Word for word, please restate the lines from the beginning of the data through the line in which "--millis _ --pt" appears.

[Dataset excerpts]
== Segment start ==

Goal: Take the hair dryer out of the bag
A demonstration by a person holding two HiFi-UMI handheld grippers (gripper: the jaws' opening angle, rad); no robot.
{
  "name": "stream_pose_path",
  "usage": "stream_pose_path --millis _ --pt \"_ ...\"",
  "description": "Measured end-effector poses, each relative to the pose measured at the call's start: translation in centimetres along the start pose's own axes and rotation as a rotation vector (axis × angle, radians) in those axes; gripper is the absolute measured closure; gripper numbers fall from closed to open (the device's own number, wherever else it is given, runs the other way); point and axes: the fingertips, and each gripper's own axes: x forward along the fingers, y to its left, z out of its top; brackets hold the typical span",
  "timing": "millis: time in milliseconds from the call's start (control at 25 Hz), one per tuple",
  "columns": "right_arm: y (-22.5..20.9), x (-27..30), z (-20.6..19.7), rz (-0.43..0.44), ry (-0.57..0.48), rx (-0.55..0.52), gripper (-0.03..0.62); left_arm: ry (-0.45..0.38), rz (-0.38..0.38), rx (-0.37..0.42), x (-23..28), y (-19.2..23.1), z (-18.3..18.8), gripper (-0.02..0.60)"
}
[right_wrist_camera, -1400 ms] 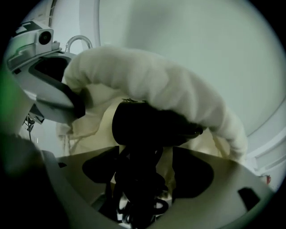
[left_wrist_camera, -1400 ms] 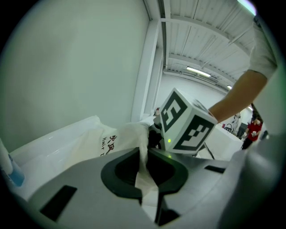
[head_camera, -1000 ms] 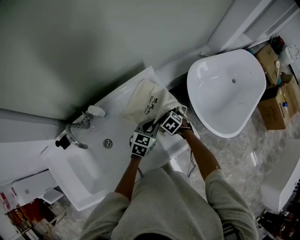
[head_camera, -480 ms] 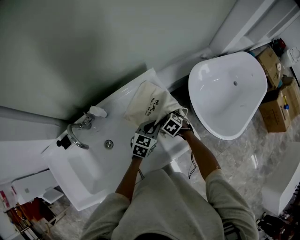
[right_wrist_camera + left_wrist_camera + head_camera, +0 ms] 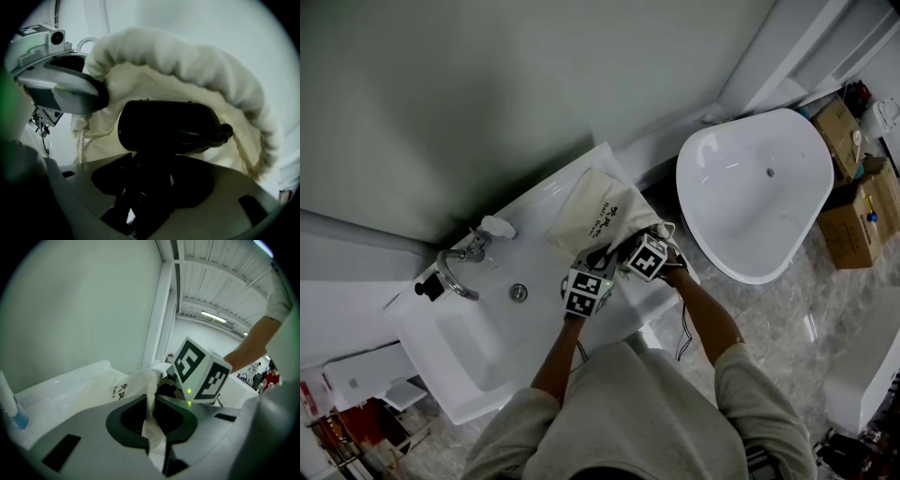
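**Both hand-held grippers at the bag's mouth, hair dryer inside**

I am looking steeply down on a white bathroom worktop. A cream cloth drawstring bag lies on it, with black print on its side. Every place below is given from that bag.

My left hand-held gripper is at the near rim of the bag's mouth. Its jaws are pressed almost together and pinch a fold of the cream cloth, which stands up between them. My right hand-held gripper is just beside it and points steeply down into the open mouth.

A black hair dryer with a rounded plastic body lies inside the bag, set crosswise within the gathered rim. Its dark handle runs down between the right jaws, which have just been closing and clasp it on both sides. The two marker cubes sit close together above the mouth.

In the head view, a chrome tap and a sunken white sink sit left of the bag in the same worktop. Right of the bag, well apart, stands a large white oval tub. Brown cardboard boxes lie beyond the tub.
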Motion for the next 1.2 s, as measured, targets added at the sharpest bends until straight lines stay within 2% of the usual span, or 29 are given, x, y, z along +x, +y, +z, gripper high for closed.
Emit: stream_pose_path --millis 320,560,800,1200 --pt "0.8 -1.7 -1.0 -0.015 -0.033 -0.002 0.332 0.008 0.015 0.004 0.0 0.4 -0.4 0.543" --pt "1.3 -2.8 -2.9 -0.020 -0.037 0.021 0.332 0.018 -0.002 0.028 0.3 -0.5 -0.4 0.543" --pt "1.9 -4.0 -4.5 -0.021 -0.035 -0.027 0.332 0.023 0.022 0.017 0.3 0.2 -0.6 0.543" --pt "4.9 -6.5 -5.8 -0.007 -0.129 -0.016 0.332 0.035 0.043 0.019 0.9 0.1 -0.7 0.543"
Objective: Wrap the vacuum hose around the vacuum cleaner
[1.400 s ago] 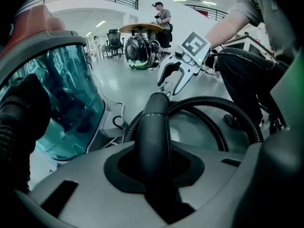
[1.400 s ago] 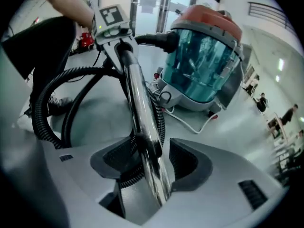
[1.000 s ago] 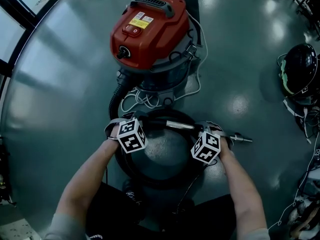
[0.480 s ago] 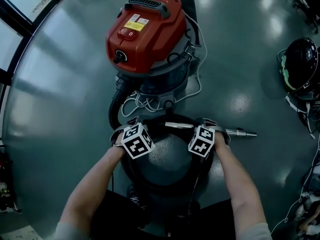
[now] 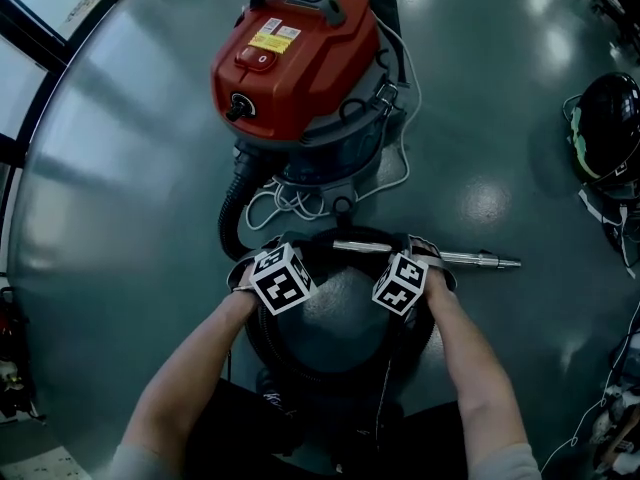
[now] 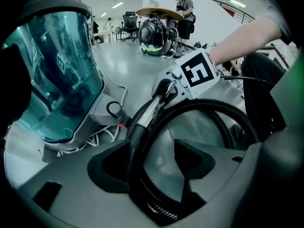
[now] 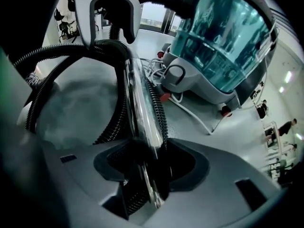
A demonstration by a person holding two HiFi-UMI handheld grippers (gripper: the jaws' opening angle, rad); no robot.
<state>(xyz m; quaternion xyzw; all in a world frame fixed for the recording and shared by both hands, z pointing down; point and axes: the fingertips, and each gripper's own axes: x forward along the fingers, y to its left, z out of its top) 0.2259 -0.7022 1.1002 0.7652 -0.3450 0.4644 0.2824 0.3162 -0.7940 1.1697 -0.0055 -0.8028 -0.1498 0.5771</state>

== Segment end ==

[Response to the task]
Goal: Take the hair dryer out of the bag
A demonstration by a person holding two HiFi-UMI handheld grippers (gripper: the jaws' opening angle, rad); no robot.
{
  "name": "stream_pose_path",
  "usage": "stream_pose_path --millis _ --pt \"_ ...\"",

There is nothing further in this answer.